Когда судно идет к берегу, старший помощник вместе с боцманом и плотником спускает якорь, руководя работой матросов своей вахты, которых он знает лучше других. Он следит за тем, как готовят якорную цепь, как размыкают лебедку, открывают компрессоры; а потом, отдав последнее распоряжение: "Отойти от каната!", стоит настороженно, ожидая, пока корабль среди общего безмолвия медленно прокладывает себе дорогу к выбранной для него стоянке.

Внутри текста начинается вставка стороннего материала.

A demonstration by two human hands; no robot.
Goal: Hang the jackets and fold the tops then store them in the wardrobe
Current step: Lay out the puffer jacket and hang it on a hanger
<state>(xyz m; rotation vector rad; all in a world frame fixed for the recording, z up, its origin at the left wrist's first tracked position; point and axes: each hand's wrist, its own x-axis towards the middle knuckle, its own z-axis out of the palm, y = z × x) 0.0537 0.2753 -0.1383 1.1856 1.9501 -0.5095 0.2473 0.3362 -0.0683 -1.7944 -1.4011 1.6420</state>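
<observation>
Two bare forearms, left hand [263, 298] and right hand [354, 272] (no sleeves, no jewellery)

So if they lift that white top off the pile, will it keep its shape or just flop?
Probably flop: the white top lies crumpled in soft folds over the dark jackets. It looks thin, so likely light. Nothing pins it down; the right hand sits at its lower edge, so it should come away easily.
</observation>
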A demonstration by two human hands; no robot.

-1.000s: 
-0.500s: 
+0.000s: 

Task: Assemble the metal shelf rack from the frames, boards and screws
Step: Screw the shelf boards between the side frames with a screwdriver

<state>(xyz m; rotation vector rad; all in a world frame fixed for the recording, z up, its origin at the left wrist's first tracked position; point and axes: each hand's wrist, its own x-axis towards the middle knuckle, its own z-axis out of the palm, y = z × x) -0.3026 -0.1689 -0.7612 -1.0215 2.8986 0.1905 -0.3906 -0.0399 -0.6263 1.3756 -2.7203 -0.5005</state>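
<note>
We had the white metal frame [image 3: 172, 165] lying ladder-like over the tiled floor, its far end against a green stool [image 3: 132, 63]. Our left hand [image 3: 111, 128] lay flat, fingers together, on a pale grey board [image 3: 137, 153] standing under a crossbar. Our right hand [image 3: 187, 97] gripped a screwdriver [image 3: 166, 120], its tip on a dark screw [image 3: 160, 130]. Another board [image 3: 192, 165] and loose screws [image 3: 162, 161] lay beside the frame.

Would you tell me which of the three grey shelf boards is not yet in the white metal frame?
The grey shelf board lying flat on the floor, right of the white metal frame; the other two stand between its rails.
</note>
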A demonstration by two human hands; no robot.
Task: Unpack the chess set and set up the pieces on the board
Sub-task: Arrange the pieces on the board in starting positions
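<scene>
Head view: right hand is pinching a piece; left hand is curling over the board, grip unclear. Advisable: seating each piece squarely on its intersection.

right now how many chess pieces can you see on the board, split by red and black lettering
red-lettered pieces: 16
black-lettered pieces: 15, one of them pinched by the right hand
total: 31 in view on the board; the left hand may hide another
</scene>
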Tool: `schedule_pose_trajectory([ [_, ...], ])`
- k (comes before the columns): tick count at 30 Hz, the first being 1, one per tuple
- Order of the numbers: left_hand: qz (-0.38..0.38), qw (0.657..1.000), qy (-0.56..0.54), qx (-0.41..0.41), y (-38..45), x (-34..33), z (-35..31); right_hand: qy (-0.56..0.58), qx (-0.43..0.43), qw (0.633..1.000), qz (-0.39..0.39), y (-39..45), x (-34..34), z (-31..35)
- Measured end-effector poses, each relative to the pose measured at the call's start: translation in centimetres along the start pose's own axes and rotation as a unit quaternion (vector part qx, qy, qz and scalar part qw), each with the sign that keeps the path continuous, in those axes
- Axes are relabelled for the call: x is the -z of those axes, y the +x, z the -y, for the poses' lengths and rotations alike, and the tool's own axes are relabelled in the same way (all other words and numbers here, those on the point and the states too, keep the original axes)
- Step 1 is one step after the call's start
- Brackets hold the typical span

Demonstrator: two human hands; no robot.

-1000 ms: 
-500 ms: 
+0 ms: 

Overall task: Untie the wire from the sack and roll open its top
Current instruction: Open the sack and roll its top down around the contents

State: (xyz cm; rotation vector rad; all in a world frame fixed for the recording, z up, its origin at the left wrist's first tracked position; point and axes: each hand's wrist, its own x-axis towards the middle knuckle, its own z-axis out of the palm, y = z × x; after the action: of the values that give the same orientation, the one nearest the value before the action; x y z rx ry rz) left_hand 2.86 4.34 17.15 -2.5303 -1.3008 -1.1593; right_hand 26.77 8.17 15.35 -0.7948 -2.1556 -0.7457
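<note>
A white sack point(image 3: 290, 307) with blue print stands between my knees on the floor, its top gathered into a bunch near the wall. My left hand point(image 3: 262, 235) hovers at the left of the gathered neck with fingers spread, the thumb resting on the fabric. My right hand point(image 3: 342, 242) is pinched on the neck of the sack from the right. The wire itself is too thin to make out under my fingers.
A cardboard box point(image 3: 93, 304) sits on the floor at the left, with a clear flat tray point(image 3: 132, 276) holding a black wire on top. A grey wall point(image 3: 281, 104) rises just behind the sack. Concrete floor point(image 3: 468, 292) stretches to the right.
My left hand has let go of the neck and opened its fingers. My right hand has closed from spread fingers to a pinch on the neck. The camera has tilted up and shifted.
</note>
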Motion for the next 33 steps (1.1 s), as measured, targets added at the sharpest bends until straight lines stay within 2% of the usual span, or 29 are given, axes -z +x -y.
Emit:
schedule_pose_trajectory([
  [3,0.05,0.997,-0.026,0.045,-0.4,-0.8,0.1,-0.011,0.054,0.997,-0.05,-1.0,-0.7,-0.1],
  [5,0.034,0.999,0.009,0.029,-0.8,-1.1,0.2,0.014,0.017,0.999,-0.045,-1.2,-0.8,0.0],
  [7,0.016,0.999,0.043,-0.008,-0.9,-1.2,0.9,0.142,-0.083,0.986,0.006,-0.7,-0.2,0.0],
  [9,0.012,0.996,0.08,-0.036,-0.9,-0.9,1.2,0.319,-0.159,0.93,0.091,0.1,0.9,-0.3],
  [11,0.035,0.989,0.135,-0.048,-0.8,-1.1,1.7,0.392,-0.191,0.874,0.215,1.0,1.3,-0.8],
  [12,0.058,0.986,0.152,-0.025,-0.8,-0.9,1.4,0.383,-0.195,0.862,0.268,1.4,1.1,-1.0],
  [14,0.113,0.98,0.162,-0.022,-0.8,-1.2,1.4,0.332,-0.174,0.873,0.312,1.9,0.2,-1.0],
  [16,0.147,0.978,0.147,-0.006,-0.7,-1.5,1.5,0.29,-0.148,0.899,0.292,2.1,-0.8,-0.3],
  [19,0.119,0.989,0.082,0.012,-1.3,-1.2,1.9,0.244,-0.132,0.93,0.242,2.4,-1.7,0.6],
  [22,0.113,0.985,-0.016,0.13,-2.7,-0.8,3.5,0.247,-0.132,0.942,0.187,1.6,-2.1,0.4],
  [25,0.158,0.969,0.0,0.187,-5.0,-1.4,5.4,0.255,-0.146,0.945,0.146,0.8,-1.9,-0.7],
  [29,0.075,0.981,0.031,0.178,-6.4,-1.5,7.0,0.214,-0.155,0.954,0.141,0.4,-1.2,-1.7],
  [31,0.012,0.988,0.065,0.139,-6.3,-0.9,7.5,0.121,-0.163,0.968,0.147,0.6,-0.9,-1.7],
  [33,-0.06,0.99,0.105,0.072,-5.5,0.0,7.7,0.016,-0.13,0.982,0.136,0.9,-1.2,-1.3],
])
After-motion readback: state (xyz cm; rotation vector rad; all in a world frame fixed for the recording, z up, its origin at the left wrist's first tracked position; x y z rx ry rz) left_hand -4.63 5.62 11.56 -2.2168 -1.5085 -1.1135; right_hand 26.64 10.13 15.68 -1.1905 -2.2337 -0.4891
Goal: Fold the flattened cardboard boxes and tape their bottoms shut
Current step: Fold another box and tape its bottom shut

Теперь старший помощник ждет громкой команды с кормы: "Отдать якорь!" Мгновенно наклонясь, он смотрит, как надежное железо с громким всплеском тяжело опускается в воду перед его глазами, и зорко следит, чтобы оно долетело до дна не зацепившись.

Когда о якоре говорят, что он опустился с судна в воду "без зацепки", то имеют в виду, что он не зацепился за собственный канат. Якорь должен опуститься с носа в воду так, чтобы его

канат не навернулся ни на одну из его частей, иначе судно будет "стоять на нечистом якоре", как выражаются моряки. Если цепь не тянет непосредственно за рым якоря, то нельзя рассчитывать, что якорь будет надежно удерживать судно. При каком-либо натяжении он будет волочить судно, ибо всякое орудие, точно так же как и человек, дает нам то ценное, что есть в нем, лишь тогда, когда мы умеем с ним обращаться. Якорь -- символ надежды, но "нечистый" якорь хуже самой ложной из всех надежд, когда-либо тешивших человека или целый народ иллюзией безопасности. А уверенность в безопасности, даже самая обоснованная,-- плохой советчик.